==== Input
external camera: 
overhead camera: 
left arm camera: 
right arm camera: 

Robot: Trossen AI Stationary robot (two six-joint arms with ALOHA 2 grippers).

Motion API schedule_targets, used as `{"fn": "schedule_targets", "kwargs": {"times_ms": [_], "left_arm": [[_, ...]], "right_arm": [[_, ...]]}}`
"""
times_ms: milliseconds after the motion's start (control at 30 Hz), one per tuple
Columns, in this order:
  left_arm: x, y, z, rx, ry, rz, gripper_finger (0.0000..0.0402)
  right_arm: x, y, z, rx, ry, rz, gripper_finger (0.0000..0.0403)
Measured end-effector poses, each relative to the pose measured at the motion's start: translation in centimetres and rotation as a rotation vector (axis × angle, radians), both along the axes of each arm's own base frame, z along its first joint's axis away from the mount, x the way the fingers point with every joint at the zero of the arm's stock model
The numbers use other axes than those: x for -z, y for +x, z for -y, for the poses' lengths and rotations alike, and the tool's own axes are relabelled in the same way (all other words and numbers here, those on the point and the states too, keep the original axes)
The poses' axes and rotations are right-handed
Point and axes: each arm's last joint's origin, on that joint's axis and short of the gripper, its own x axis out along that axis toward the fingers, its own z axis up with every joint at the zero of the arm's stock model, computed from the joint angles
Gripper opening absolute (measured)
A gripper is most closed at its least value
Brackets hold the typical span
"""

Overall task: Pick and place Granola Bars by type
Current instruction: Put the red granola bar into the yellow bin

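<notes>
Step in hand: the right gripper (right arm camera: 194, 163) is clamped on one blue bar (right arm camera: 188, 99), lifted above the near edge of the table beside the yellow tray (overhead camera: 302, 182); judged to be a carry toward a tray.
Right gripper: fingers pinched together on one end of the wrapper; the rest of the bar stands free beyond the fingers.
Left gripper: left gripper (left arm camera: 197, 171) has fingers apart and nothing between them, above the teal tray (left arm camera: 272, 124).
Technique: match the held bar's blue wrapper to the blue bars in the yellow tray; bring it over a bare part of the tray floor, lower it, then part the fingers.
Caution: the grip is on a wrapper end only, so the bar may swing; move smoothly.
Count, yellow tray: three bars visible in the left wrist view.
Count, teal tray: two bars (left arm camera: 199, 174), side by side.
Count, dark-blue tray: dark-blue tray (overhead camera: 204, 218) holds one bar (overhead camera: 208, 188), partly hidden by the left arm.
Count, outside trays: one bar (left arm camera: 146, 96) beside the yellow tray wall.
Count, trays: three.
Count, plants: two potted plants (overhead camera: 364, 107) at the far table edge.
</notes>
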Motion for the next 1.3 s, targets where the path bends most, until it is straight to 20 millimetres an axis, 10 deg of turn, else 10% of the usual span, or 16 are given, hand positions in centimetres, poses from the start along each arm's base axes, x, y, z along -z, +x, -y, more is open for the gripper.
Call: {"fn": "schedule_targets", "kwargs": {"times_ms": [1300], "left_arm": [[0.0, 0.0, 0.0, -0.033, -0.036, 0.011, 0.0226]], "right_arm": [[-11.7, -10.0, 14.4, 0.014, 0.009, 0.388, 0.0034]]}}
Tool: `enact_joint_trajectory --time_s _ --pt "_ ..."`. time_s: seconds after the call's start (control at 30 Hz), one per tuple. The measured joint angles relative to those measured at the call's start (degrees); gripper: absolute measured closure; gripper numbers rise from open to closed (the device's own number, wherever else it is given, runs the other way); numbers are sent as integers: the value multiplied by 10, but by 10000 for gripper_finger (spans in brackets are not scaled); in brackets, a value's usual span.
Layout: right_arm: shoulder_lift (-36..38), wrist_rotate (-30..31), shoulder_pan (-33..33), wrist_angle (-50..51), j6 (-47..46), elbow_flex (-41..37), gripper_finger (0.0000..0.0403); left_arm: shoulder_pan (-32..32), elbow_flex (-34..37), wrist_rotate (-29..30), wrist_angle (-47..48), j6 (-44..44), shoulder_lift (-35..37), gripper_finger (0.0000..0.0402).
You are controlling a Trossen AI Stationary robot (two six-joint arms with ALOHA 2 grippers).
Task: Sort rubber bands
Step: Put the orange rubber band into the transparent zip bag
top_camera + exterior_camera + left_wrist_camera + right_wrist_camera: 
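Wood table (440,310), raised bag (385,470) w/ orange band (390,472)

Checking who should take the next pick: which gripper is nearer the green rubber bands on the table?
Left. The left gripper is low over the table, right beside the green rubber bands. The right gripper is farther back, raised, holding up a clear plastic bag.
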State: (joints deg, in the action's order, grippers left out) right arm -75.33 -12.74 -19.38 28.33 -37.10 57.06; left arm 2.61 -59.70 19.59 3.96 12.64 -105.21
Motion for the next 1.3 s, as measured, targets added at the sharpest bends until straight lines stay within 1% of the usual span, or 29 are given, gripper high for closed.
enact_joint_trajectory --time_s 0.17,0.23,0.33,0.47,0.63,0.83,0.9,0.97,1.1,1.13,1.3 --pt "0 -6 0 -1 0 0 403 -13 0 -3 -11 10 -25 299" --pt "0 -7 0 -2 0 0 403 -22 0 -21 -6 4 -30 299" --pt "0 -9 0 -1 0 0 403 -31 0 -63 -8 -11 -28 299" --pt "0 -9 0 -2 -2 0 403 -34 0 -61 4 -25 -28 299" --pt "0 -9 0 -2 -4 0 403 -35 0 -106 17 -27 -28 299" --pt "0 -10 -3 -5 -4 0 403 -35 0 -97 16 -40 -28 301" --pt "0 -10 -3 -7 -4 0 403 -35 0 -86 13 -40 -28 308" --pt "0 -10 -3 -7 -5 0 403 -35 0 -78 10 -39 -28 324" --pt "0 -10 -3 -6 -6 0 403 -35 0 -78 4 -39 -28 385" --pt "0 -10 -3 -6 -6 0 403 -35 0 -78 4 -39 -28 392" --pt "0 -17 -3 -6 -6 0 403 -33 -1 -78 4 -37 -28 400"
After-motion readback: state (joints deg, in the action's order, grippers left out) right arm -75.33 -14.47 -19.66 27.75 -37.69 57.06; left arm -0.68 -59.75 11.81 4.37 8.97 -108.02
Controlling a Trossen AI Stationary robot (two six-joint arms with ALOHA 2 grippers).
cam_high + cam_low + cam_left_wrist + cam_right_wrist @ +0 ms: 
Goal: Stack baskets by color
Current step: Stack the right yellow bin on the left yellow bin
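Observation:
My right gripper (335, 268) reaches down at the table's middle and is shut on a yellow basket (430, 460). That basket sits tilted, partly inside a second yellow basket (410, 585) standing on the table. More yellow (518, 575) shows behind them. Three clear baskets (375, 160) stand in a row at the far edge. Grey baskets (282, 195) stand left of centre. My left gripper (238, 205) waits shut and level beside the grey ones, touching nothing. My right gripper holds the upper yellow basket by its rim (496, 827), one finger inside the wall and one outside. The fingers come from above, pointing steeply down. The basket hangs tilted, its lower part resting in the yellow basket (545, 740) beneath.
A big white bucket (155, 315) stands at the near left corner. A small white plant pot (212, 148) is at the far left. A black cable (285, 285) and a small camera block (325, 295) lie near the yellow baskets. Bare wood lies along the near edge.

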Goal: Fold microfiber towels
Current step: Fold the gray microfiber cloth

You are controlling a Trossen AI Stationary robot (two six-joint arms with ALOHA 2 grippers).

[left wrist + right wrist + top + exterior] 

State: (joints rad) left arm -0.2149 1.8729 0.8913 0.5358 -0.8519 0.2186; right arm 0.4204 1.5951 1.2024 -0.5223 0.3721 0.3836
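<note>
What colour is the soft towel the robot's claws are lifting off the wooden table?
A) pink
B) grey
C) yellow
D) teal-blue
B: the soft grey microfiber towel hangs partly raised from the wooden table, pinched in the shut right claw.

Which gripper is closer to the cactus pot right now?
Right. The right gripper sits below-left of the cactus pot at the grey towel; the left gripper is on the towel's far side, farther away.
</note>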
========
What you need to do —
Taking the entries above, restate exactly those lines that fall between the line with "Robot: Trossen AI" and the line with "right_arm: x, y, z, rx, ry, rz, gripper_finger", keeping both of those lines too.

Output for this task —
Robot: Trossen AI Stationary robot (two six-joint arms with ALOHA 2 grippers).

Motion API schedule_targets, used as `{"fn": "schedule_targets", "kwargs": {"times_ms": [_], "left_arm": [[_, ...]], "right_arm": [[_, ...]]}}`
"""
times_ms: milliseconds after the motion's start (control at 30 Hz), one per tuple
Columns, in this order:
  left_arm: x, y, z, rx, ry, rz, gripper_finger (0.0000..0.0402)
  right_arm: x, y, z, rx, ry, rz, gripper_finger (0.0000..0.0403)

The exercise is complete as it stands.